6 people marked this as a favorite.

So when my group first ran the playtest we couldn't find any rules or guidelines on the DC to break down doors in the CRB, but I just recently managed to find it on Page 7 of the Bestiary of all places. And what I found was definitely......concerning.

For one, the DC to break open a locked door is equal to the unlock Thievery DC+5 which just doesn't make sense. Regardless of how fancy of a lock you put on a wooden door, it's still a wooden door. The DC absolutely should not be based on the Thievery DC at all, but the size and type of material of the door.

However, this page also held something perhaps even stranger. It also provides DCs for climbing up walls of various materials, and they absolutely do not seem to match up with the CRB. On page 338 of the CRB we can see that climbing a cliff is a level 2 activity, which when we check the DC chart makes it DC 15. Now the bestiary puts climbing wood slats as a level 5 activity which is a whopping DC 21 and is harder than climbing a Masonry Wall apparently. Something is definitely wrong when climbing wood slats is significantly harder than climbing a cliffside and even slightly harder than a masonry wall.

Overall, it seems that quite a few of these DCs were decided without it being considered whether they logically made sense. I think it would definitely be a step in the right direction to revisit these rules and change the Break DC for doors to not be based on Thievery, and make the climb DCs more sensical for what surface you're climbing.


2 people marked this as a favorite.

I've busted down a few doors in my time. Flimsy locks are definitely easier to break open then deadbolts. Whether it should have THAT much of a difference I don't know. But it should factor in it. Perhaps set the level of the lock+1 level for flimsy wood, +2 level for sturdy wood, +10 level for adamantine?

The playtest core rules also have conradictory DCs in them. Climbing a tree is a level 0 trivial task (DC 5), and yet the DC by level chart gives us DC 9 for a trivial level 0 task.

Grand Lodge

3 people marked this as a favorite.

Basing the DC to break it down on the Thievery DC at all is problematic though. Because locks have diminishing returns and this makes it always harder to break down a door than pick the lock.

There's a point at which no matter what type of lock you put on your wooden door, it's still going to be just as easy to kick down because it's wood. and it's certainly not harder than picking it.


I guess the reasoning is that bashing down the door would not be done with an Athletics Check, which is breaking the lock, but by damaging the door beyond it's hardness.

page 354 (hardness) gives guidance how to destroy doors:

The Hardness for doors, reinforced
structures, and other durable constructions is usually
twice the Hardness listed on the table.

Therefore a wooden door would have hardness 10 (5 doubled), and you would have to inflict either twice 20 damage or 30 in one go for it to be broken. It can then be discussed if a broken door is sufficient or if you need to go for destroyed.

This may indeed be easier than kicking the door down, depending on your damage Output.

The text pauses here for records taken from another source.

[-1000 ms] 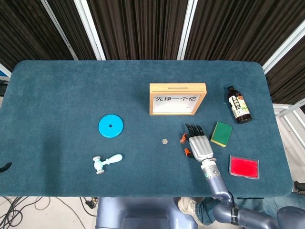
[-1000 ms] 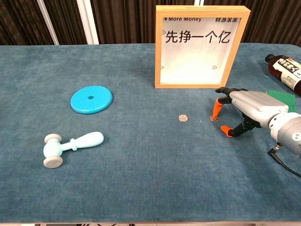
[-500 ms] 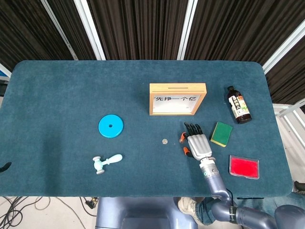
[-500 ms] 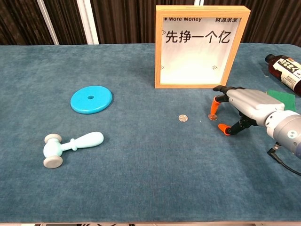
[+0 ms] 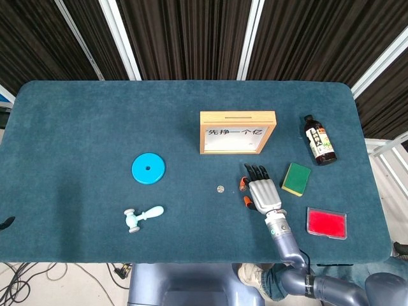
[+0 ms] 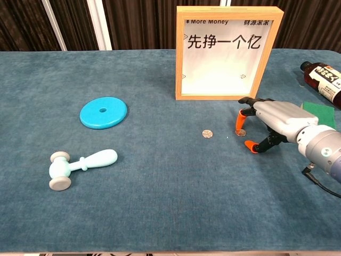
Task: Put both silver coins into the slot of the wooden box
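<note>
The wooden box [image 6: 228, 52] stands upright on the tabletop [image 6: 160, 186], its slot [image 5: 238, 116] running left to right along the top edge. One coin [image 6: 206, 134] lies flat before it; the right hand [image 6: 272, 118], fingers [image 6: 240, 120] spread, touches the second coin [image 6: 241, 132], gripping nothing.

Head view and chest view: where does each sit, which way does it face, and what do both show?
Head view: high above the near edge, looking steeply down on the whole table; shows the right hand and its forearm.
Chest view: low at the near edge, looking level across at the box front; shows the right hand from the side, a fingertip at one coin.
Shared: right hand, box, the free coin, disc, hammer, bottle.
</note>
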`<state>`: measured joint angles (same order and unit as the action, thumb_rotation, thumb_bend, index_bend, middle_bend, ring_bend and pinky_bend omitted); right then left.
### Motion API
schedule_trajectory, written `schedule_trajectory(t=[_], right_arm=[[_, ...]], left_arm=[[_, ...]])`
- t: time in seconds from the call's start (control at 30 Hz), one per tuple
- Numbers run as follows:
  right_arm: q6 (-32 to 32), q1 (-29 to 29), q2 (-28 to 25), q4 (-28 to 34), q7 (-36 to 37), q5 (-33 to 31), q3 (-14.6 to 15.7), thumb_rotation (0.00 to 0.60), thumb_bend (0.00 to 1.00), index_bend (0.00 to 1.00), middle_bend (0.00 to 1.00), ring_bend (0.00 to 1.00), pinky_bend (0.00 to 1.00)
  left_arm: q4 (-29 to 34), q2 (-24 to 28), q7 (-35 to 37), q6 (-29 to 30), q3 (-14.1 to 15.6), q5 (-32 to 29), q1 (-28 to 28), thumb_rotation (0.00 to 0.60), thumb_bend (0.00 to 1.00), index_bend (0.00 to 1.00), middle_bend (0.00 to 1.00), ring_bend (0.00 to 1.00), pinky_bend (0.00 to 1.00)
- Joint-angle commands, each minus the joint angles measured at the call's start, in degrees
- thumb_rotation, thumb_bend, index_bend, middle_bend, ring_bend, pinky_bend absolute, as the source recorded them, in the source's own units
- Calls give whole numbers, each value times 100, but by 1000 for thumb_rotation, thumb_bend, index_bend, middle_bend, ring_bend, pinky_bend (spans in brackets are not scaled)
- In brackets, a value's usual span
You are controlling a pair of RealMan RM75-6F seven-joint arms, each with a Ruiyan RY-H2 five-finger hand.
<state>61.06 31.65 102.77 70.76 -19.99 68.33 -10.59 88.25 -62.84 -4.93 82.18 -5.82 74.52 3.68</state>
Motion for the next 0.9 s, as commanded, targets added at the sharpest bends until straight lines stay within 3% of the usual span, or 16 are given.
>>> schedule_trajectory(t=[0.03,0.5,0.9], right_arm=[[-13,10,11,-13,-3,-15,-4,600,458,402,23,0,0],[-175,165,124,-196,-61,-144,-97,600,458,456,22,0,0],[-182,258,146,-217,-34,-192,-185,600,458,610,23,0,0]], left_arm=[[1,-2,-5,-7,1,-2,3,600,32,0,0,0,0],[25,10,-21,-29,7,-21,6,600,32,0,0,0,0],[50,31,-35,-67,15,-48,11,600,32,0,0,0,0]])
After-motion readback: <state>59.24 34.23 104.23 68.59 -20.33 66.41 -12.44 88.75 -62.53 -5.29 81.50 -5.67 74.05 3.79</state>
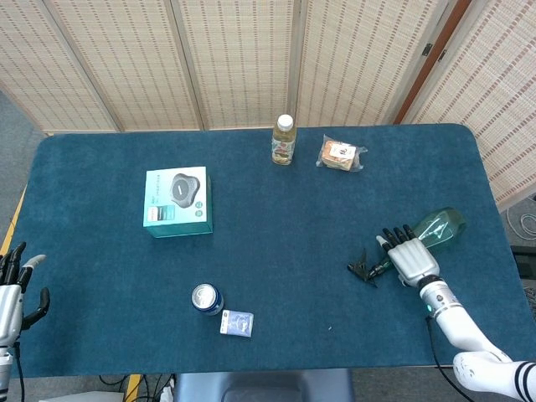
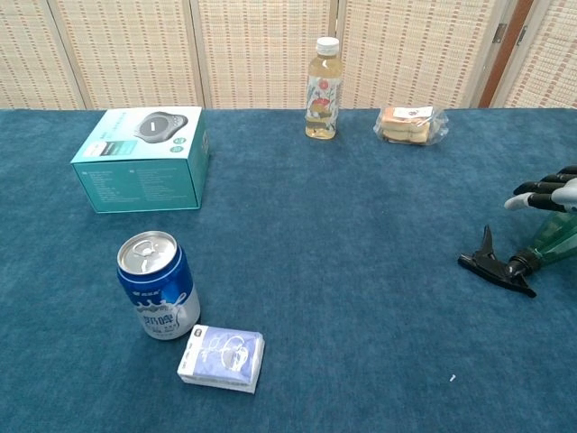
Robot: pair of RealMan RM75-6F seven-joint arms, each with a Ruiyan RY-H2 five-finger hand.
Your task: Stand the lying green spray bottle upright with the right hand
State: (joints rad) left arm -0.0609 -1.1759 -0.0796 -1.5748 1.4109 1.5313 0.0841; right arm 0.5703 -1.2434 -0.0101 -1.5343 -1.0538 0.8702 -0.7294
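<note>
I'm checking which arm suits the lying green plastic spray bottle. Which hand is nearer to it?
Right. The right hand hovers over the green spray bottle's neck, fingers spread. The left hand sits at the table's opposite edge, far from it.

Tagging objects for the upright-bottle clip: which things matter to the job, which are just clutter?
Job:
green spray bottle, lying on its side
right robot hand, over the bottle's neck

Clutter:
teal box
blue can
small blue packet
drink bottle
wrapped snack
left robot hand, idle
</note>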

Locks: For a baseline assumption the quality of the door is similar to the quality of the lock. Poor door, poor lock. This is just a starting assumption that you can then modify for your game. If there is a really good lock on a really flimsy door, change the DCs.

What if the wood slats are smooth and tight fitted and the masonry is big blocks with good toe holds between the blocks? I think this is just a problem of imagining surfaces differently.

Grand Lodge

1 person marked this as a favorite.
DerNils wrote:

page 354 (hardness) gives guidance how to destroy doors:

The Hardness for doors, reinforced
structures, and other durable constructions is usually
twice the Hardness listed on the table.

Therefore a wooden door would have hardness 10 (5 doubled), and you would have to inflict either twice 20 damage or 30 in one go for it to be broken. It can then be discussed if a broken door is sufficient or if you need to go for destroyed.

Putting aside the discussion of the DCs, I believe you may have just found a contradiction in the rules. Page 354 on the CRB says that you should double the hardness of doors and other reinforced objects (Assumedly walls and such), but page 7 of the bestiary has an entire section on demolishing objects and even table with their hardness and how many dents they can take, yet and makes absolutely no mention of ever doubling hardness.

I'm curious which one is meant to go by. Especially since the doubling hardness rule for doors means they'd basically be impossibly to tear down until high levels.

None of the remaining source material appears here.